EXERCISE -
Leave out the images and return all the data word for word.

= Beginning of Section =

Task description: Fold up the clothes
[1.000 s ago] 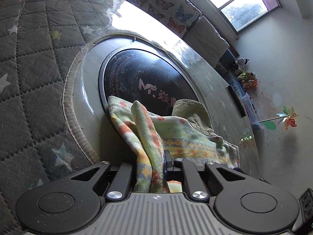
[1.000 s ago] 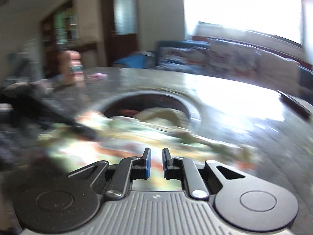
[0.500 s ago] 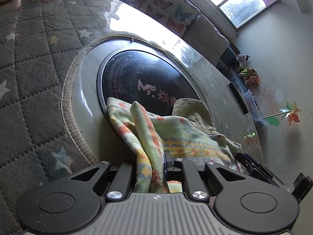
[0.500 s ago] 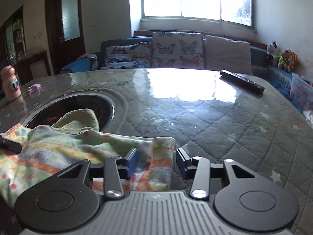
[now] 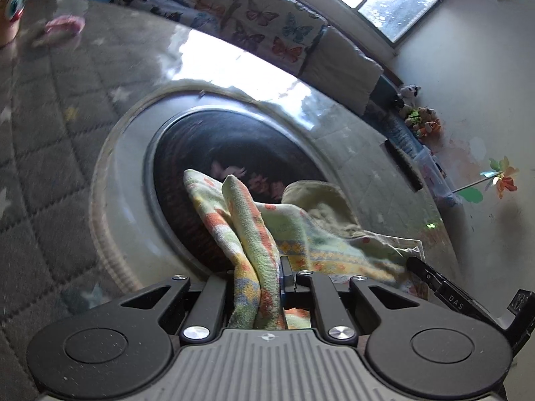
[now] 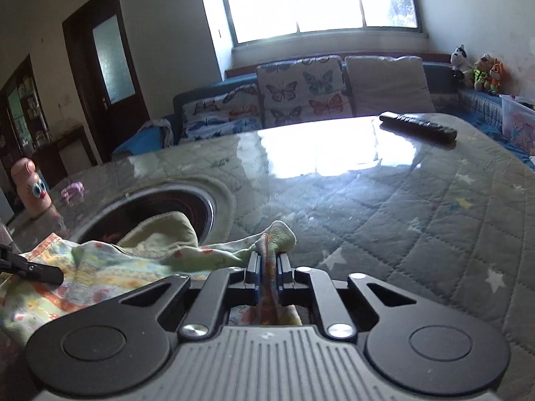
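On the quilted table (image 6: 418, 220), a small patterned garment (image 5: 317, 244) is spread part way over the round dark plate (image 5: 207, 153) set in the tabletop. 1 bunched edge is pinched tight by the left gripper (image 5: 267, 277). Another edge is pinched by the right gripper (image 6: 267, 264), whose jaws have just been closed on the cloth. Both ends are held, but no neat fold is seen yet. Most of the folding is judged to be left.

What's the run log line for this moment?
left gripper: shut on garment | right gripper: just closed on garment corner | stage: both ends pinched, fold pending
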A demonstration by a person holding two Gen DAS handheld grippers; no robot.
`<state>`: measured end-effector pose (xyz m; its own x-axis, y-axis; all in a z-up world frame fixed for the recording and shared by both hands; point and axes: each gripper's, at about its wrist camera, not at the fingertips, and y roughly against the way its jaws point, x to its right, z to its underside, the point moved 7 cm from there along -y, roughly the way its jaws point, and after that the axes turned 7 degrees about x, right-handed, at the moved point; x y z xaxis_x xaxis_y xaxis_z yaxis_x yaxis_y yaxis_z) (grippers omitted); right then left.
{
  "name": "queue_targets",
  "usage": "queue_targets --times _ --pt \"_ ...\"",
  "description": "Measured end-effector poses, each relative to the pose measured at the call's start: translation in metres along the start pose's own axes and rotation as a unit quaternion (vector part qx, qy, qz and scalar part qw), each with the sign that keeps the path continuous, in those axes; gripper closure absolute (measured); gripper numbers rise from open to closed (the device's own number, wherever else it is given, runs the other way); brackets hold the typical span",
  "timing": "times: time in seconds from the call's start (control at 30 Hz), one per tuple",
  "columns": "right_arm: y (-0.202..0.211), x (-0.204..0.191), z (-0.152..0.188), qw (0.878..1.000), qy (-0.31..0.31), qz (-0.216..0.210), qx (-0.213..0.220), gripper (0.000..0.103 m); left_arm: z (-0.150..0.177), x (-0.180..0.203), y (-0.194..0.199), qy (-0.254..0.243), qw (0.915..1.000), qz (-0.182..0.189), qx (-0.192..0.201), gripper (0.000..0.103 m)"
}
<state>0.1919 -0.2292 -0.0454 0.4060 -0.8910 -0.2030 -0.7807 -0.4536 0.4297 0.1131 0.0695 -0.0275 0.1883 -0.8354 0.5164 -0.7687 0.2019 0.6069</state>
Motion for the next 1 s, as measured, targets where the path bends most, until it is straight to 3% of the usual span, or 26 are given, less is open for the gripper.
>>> queue_targets --times 0.27,0.63,0.9,1.0 --pt "0.046 0.064 -0.029 0.996 -0.005 0.078 0.05 0.095 -0.013 0.094 -0.038 -0.083 0.995 0.055 -0.003 0.092" --pt "0.082 0.168 -0.045 0.977 -0.023 0.199 0.072 0.095 0.001 0.224 -0.124 -0.195 0.9739 0.112 -0.03 0.092" --pt "0.081 0.215 -0.037 0.966 -0.034 0.248 0.06 0.095 0.025 0.252 -0.17 -0.232 0.9651 0.101 -0.068 0.091" --pt "0.074 0.221 -0.027 0.964 -0.035 0.261 0.037 0.094 0.032 0.248 -0.176 -0.246 0.963 0.082 -0.074 0.083"
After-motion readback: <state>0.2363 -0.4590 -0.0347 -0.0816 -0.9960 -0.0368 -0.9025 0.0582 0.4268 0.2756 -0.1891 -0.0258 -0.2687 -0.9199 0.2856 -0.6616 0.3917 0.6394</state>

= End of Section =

ANSWER TO THIS EXERCISE -
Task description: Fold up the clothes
[1.000 s ago] 
[1.000 s ago] 
[0.500 s ago] 
[0.500 s ago] 
[now] 
[now] 
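On the quilted table (image 6: 418, 220), a small patterned garment (image 5: 317, 244) is spread part way over the round dark plate (image 5: 207, 153) set in the tabletop. 1 bunched edge is pinched tight by the left gripper (image 5: 267, 277). Another edge is pinched by the right gripper (image 6: 267, 264), whose jaws have just been closed on the cloth. Both ends are held, but no neat fold is seen yet. Most of the folding is judged to be left.

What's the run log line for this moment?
left gripper: shut on garment | right gripper: just closed on garment corner | stage: both ends pinched, fold pending
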A demonstration by a person holding two Gen DAS handheld grippers; no robot.
`<state>`: measured end-effector pose (xyz m; its own x-axis, y-axis; all in a z-up world frame fixed for the recording and shared by both hands; point and axes: each gripper's, at about its wrist camera, not at the fingertips, and y roughly against the way its jaws point, x to its right, z to its underside, the point moved 7 cm from there along -y, roughly the way its jaws point, and after that the axes turned 7 degrees about x, right-handed, at the moved point; x y z xaxis_x xaxis_y xaxis_z yaxis_x yaxis_y yaxis_z) (grippers omitted); right then left.
{
  "name": "queue_targets",
  "usage": "queue_targets --times _ --pt \"_ ...\"",
  "description": "Measured end-effector poses, each relative to the pose measured at the call's start: translation in metres along the start pose's own axes and rotation as a unit quaternion (vector part qx, qy, qz and scalar part qw), each with the sign that keeps the path continuous, in those axes; gripper closure absolute (measured); gripper numbers rise from open to closed (the device's own number, wherever else it is given, runs the other way); brackets hold the typical span",
  "timing": "times: time in seconds from the call's start (control at 30 Hz), one per tuple",
  "columns": "right_arm: y (-0.202..0.211), x (-0.204..0.191), z (-0.152..0.188), qw (0.878..1.000), qy (-0.31..0.31), qz (-0.216..0.210), qx (-0.213..0.220), gripper (0.000..0.103 m); left_arm: z (-0.150..0.177), x (-0.180..0.203), y (-0.194..0.199), qy (-0.254..0.243), qw (0.915..1.000), qz (-0.182..0.189), qx (-0.192..0.201), gripper (0.000..0.103 m)"
}
<state>0.1919 -0.2292 -0.0454 0.4060 -0.8910 -0.2030 -0.7807 -0.4536 0.4297 0.1131 0.0695 -0.0275 0.1883 -0.8354 0.5164 -0.7687 0.2019 0.6069</state>
Motion for the next 1 s, as measured, targets where the path bends most, until it is straight to 3% of the usual span, or 26 are given, less is open for the gripper.
>>> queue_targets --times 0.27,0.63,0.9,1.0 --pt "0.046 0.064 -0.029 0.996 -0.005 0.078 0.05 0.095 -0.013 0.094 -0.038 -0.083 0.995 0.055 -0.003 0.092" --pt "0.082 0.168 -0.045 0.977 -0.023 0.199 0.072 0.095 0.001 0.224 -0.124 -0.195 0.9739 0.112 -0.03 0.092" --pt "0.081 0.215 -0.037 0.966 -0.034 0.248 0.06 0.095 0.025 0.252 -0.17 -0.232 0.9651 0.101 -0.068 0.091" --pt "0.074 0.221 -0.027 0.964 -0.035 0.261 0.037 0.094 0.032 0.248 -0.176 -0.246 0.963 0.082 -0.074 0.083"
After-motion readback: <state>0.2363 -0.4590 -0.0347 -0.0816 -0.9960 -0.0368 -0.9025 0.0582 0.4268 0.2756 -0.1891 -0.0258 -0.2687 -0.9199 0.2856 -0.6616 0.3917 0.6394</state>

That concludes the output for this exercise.